They were heading north-east to the open waters of the Atlantic where they would be tested, Marcus was certain, not just by an unforgiving ocean, but also by the ships they would encounter. Marcus was new to the profession of seafarer and pirate, though as a MacDonald he’d seen his share of combat. His crew was in good hands with him as their captain, and with his first mate, Eckland MacFarlane, who’d been born to the sea. Between the two of them the souls aboard The Cliodna would be successful in their endeavours. They had to be. Marcus’s very existence and that of his soon-to-be bride depended on his success.
Marcus shifted his gaze to the sails billowing in the wind. They would reach the Atlantic in no time if the winds held. Then their adventure would truly begin. The scent of the sea surrounded him as his gaze shifted yet again to a seabird following in their wake. Marcus would take that as a favourable sign since their ship was named for the otherworld goddess of the sea who took the form of a seabird during the day.
A smile pulled up the corners of his lips when a shout came from the crow’s nest above. “Shipwreck ahead to the port side.”
“Lower the sails. Maintain our distance to keep us away from unseen dangers,” Marcus called to his men as he grabbed his spyglass and moved to the port railing. As the crew gathered the sails and tied the ropes, Marcus peered at the flotsam in the water, identifying parts of a ship but no survivors. Then he spotted a larger portion of the ship’s hull and a sodden lump farther from the rest of the wreckage. To his first mate, who had taken the tiller, he shouted, “I see a possible survivor two points forward of port beam. Proceed slow and steady.”

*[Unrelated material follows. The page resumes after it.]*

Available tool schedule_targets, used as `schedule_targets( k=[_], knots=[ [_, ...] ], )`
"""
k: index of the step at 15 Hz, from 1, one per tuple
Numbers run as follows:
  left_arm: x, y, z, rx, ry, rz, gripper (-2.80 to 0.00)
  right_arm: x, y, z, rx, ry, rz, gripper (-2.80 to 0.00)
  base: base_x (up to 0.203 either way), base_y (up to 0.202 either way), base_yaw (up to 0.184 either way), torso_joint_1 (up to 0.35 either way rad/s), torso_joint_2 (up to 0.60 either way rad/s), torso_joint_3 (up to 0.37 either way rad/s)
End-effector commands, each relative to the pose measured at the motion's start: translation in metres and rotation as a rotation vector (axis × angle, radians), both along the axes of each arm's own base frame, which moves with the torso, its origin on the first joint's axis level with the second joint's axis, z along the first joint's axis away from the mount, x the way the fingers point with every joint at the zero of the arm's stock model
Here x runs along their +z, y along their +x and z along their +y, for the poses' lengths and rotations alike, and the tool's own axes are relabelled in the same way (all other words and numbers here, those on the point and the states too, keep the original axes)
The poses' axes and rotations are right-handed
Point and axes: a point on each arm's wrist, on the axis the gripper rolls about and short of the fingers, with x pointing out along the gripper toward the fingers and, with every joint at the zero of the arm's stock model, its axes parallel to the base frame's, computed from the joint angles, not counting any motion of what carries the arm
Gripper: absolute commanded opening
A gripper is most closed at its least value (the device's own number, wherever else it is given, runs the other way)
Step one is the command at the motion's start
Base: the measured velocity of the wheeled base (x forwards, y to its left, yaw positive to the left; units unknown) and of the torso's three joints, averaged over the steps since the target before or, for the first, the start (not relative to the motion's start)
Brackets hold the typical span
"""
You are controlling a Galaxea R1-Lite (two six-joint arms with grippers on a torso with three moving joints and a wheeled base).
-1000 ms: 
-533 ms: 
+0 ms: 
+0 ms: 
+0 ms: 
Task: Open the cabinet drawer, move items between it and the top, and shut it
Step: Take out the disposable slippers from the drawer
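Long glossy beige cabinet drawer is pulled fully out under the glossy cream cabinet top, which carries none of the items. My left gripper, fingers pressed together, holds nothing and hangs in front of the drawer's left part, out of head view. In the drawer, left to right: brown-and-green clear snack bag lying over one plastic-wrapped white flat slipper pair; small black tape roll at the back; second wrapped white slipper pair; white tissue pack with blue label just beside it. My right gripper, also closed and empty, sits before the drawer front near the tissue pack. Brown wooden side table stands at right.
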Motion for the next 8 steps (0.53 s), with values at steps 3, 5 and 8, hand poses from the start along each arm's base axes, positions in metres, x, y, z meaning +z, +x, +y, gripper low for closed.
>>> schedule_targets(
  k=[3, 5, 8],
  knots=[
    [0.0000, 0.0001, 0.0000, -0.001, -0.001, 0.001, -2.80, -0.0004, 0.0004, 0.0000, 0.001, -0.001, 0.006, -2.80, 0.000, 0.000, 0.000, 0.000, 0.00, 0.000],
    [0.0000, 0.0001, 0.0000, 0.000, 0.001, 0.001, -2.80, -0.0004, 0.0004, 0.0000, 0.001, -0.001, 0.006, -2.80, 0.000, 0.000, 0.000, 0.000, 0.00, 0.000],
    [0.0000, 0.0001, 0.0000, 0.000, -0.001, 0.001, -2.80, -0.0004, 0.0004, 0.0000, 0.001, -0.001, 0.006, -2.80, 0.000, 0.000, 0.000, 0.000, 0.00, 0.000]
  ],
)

When the ship was within range, a rescue boat was lowered. Marcus watched as four of his crew rowed towards the object in the water. They pulled a body into their boat and rowed back to The Cliodna. It wasn’t long before they had the man stretched out on the deck. Marcus knelt beside him and placed his cheek close to the man’s mouth. A soft whisper of breath came from the survivor’s mouth. “He’s still alive. Bring me several blankets.”
As the blankets were placed about the man, Marcus moved the wet strands of his long white and grey hair away from his cheeks to reveal a weathered face. His skin was leathery and pale. The survivor was perhaps seventy, but it was difficult to say as a result of how long the man had been floating in the water and subjected to a chilly autumn wind.
“’Tis a miracle he’s alive,” Marcus said. “Take him to my cabin and place him on a cot. Bring a bucket of hot rocks to warm him.” The crew dispersed to do as Marcus asked while he followed those who took the man to his quarters.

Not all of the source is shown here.